Cook the egg noodles according to directions. If adding the meat to the sauce, do it just before serving. Salt and pepper to taste.

You can serve this one of two ways.

1. Place a serving of noodles on a plate. Mix the beef with the sauce and ladle over the noodles.

2. Place a serving of noodles on a plate. Lay strips of beef on top of the noodles. Ladle the mushroom sauce over top.

Cook the steaks.
Saute mushrooms with shallots.
Whisk hot chicken broth into the cream very slowly so it doesn't curdle.
Add the seasonings and simmer, uncovered.
Slice the beef.

Tender beef and delicious sauce!



  1. This one my mom used & I do occasionally - Slow-Cooker Beef Stroganoff
    Stroganoff, once only weekend special can now be served weeknights thanks to slow cooking.

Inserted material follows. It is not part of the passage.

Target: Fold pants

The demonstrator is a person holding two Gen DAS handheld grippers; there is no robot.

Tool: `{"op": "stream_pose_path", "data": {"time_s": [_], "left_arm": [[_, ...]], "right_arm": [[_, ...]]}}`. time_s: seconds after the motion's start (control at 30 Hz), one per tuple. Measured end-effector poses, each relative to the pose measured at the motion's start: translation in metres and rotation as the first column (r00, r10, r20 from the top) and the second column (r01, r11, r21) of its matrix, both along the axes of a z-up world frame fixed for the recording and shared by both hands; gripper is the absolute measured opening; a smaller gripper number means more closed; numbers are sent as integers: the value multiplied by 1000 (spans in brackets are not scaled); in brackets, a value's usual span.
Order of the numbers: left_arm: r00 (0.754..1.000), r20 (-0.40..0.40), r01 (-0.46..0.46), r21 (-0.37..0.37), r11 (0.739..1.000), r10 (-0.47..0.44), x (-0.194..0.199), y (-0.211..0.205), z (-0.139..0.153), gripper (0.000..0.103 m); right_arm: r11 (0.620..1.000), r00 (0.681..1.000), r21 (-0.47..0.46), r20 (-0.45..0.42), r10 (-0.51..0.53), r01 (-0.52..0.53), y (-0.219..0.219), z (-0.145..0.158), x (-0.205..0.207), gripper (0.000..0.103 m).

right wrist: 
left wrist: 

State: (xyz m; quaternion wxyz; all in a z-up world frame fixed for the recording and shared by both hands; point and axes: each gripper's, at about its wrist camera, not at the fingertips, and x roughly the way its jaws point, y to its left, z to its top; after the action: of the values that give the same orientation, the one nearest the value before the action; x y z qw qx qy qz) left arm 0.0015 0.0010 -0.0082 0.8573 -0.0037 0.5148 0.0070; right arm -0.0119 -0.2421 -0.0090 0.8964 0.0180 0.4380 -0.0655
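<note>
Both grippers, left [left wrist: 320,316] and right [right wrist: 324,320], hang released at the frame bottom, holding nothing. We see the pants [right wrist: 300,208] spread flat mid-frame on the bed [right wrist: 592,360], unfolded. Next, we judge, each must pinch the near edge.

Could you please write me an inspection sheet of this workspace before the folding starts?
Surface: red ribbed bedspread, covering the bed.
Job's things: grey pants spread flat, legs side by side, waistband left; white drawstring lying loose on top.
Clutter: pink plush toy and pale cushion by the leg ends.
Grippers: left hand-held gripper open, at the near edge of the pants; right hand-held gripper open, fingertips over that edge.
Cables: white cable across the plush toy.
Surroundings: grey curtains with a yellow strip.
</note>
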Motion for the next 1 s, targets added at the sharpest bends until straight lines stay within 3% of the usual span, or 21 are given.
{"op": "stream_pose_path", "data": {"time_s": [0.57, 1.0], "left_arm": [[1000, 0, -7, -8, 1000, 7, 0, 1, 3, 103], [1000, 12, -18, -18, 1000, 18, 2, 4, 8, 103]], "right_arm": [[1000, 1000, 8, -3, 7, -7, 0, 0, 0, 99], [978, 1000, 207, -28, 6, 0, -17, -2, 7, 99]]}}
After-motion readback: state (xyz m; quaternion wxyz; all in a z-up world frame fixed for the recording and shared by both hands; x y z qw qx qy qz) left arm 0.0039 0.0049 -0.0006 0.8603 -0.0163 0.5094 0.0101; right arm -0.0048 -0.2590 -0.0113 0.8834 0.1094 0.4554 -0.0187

    Prep Time 15 min Total Time 8 hr 15 min Servings 8

    2 pounds beef stew meat
    1 cup chopped onion
    1 can (10 3/4 ounces) condensed golden mushroom soup
    1 can (10 3/4 ounces) condensed cream of onion soup
    1 jar (6 ounces) Green Giant™ sliced mushrooms, drained
    1/4 teaspoon pepper
    1 package (8 ounces) cream cheese, cubed
    1 container (8 ounces) sour cream
    6 cups hot cooked noodles or rice

    1In 3 1/2- to 4 1/2-quart slow cooker, mix beef, onion, soups, mushrooms and pepper.
    2Cover and cook on low heat setting 8 to 10 hours or until beef is very tender.
    3Stir cream cheese into beef mixture until melted. Stir sour cream into beef mixture. Serve over noodles.
    Expert Tips
    Save time and tears. Use prechopped onions found in the freezer case of your supermarket. Thaw before adding.

    1. Cream cheese! Isn't that interesting? I've never seen it made with cream cheese before. Thanks for sharing this, Linda!

  2. Sausage Stroganoff was one of my go-to quick and easy dishes in my starving student days, but this sounds much more elegant. I'll have to try it!

    1. Sausage Stroganoff! LOL! I guess mushrooms are the important part and go well with almost any meat.

  3. The American Test Kitchens have mentioned that using chicken broth gives a better flavor than beef broth. And I'm sure using homemade is wildly better!

    This looks like it taste divine.

    1. We loved it! Curious that chicken broth would add more flavor. I'll have to look that up!

  4. I love this recipe, Krista. It's especially nice because of the color. The last time I made Beef Strog, all the photos were very gray.



    1. You know, I hadn't thought about that. My old recipe was very gray indeed.

  5. Very nice recipe, Krista, and yes, we use chicken broth in many beef and lamb dishes. Marc insists it's just tradition—back in the day his family got the notion (true or not) that beef broth contained too much salt, so they used chicken broth for everything.

    ~ Cleo

    1. It's fascinating how beliefs like too much sodium in beef broth can change the way we cook. I must say the chicken broth worked just fine.

  6. The recipe from my mom uses sirloin steak cut into pieces, browned and then simmered in beef broth for at least an hour, (can't remember off the top of my head), always used an electric fry pan and added sour cream at the end. yum! and used flour to thicken the gravy

    1. This recipe was definitely missing the flour. Your mother's version sounds much like the way I used to make Beef Stroganoff.

  7. Yum! Stroganoff is one of my favorite meals, but I've never had it like this. I've always made mine with ground beef, mushrooms, sour cream, onions & garlic, Worcestershire sauce, and cream of mushroom soup. I think our family recipe was created for ease, speed, and flavor. :)

    1. I think a lot of recipes change over time, especially to make them faster and easier to prepare. I bet your version tastes great!